Would you please return the lines of the entries below starting at the line that has "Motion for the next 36" and ending at the line that has "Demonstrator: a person", both included, exactly as they are?

Dataset records
=== Begin Enclosure ===

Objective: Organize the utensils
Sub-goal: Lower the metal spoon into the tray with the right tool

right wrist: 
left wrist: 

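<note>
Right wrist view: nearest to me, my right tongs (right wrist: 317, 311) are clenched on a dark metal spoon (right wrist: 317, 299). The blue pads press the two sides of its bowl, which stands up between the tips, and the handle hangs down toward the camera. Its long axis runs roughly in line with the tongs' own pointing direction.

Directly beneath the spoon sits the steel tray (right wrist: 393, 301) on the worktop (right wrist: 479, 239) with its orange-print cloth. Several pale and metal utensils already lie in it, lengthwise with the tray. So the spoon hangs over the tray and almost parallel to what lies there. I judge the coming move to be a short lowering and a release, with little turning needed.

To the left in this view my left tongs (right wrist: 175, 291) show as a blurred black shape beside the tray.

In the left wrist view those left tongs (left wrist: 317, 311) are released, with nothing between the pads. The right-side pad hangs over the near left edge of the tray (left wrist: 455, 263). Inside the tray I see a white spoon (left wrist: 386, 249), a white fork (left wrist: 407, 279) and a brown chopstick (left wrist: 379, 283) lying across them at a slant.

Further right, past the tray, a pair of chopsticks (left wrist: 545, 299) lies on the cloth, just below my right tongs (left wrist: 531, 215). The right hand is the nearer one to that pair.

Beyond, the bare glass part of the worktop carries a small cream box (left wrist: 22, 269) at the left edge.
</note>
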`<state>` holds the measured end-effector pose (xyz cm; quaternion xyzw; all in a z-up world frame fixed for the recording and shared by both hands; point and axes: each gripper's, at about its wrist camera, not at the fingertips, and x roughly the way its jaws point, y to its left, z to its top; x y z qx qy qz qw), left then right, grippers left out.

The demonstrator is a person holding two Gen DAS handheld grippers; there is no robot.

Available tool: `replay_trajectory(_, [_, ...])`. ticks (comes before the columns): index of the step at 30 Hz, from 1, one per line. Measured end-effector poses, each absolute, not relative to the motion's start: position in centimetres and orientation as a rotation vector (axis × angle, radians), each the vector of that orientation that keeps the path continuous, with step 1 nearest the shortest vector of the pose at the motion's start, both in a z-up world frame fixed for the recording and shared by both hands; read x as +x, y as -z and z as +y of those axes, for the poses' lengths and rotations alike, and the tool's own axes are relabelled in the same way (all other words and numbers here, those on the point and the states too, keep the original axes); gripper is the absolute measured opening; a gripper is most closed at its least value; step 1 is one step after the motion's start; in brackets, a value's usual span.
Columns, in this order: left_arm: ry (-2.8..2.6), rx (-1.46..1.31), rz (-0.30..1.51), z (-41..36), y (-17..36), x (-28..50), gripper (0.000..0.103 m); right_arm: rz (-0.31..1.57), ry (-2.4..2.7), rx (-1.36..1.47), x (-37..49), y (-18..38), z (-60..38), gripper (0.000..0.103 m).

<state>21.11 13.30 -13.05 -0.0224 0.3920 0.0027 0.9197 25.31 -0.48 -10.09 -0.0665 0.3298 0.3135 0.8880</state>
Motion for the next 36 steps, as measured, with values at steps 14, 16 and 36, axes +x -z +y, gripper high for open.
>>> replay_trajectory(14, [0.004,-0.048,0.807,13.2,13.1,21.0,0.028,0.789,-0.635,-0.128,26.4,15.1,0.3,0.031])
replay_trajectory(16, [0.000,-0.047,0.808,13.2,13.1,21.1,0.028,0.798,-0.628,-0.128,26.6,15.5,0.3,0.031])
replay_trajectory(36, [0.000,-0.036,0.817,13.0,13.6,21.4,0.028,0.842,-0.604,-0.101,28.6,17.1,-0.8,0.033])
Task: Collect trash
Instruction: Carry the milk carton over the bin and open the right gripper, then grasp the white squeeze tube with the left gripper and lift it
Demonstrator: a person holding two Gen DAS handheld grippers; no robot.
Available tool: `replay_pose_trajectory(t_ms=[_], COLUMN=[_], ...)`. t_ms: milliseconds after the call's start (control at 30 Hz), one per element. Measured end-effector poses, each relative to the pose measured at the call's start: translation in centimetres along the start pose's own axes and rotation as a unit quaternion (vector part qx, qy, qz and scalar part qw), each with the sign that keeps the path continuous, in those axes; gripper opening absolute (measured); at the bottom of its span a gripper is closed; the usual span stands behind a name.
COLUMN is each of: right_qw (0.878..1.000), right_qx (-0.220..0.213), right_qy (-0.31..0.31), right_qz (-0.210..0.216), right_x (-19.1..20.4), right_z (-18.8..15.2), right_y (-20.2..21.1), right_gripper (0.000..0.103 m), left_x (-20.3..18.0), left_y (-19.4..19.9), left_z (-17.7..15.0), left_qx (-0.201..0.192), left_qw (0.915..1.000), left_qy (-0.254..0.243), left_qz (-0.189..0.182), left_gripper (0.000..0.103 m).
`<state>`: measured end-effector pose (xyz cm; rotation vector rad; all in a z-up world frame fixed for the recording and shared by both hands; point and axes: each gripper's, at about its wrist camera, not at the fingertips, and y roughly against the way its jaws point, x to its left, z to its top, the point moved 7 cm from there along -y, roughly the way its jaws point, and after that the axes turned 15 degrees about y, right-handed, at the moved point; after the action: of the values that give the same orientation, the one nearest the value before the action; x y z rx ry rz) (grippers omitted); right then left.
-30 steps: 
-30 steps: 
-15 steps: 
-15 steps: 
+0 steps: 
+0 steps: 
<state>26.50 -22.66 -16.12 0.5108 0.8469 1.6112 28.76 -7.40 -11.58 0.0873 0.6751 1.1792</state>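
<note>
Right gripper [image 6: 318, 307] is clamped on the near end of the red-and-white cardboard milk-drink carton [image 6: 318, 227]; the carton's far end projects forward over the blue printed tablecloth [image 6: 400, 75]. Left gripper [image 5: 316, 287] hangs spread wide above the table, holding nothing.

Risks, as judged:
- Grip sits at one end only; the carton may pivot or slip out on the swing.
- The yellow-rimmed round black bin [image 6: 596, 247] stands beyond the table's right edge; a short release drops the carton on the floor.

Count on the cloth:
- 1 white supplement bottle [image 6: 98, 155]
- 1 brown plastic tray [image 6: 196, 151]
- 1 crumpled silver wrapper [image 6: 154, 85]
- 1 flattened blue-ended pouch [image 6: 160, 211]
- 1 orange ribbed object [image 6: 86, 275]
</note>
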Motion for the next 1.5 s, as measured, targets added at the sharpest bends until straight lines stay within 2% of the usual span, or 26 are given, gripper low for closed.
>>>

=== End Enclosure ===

Solution for this problem:
Motion for the next 36 steps, as measured, with values at steps 14, 16 and 36, axes +x -z +y, gripper high for open.
>>> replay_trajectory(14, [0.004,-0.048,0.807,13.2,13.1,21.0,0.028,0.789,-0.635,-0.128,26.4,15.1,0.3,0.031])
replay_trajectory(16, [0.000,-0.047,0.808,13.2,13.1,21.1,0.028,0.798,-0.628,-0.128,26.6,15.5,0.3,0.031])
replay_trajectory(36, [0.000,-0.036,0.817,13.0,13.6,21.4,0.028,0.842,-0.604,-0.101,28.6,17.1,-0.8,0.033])
Task: Collect trash
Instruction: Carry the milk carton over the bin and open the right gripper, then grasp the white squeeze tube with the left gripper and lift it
Demonstrator: a person holding two Gen DAS handheld grippers; no robot.

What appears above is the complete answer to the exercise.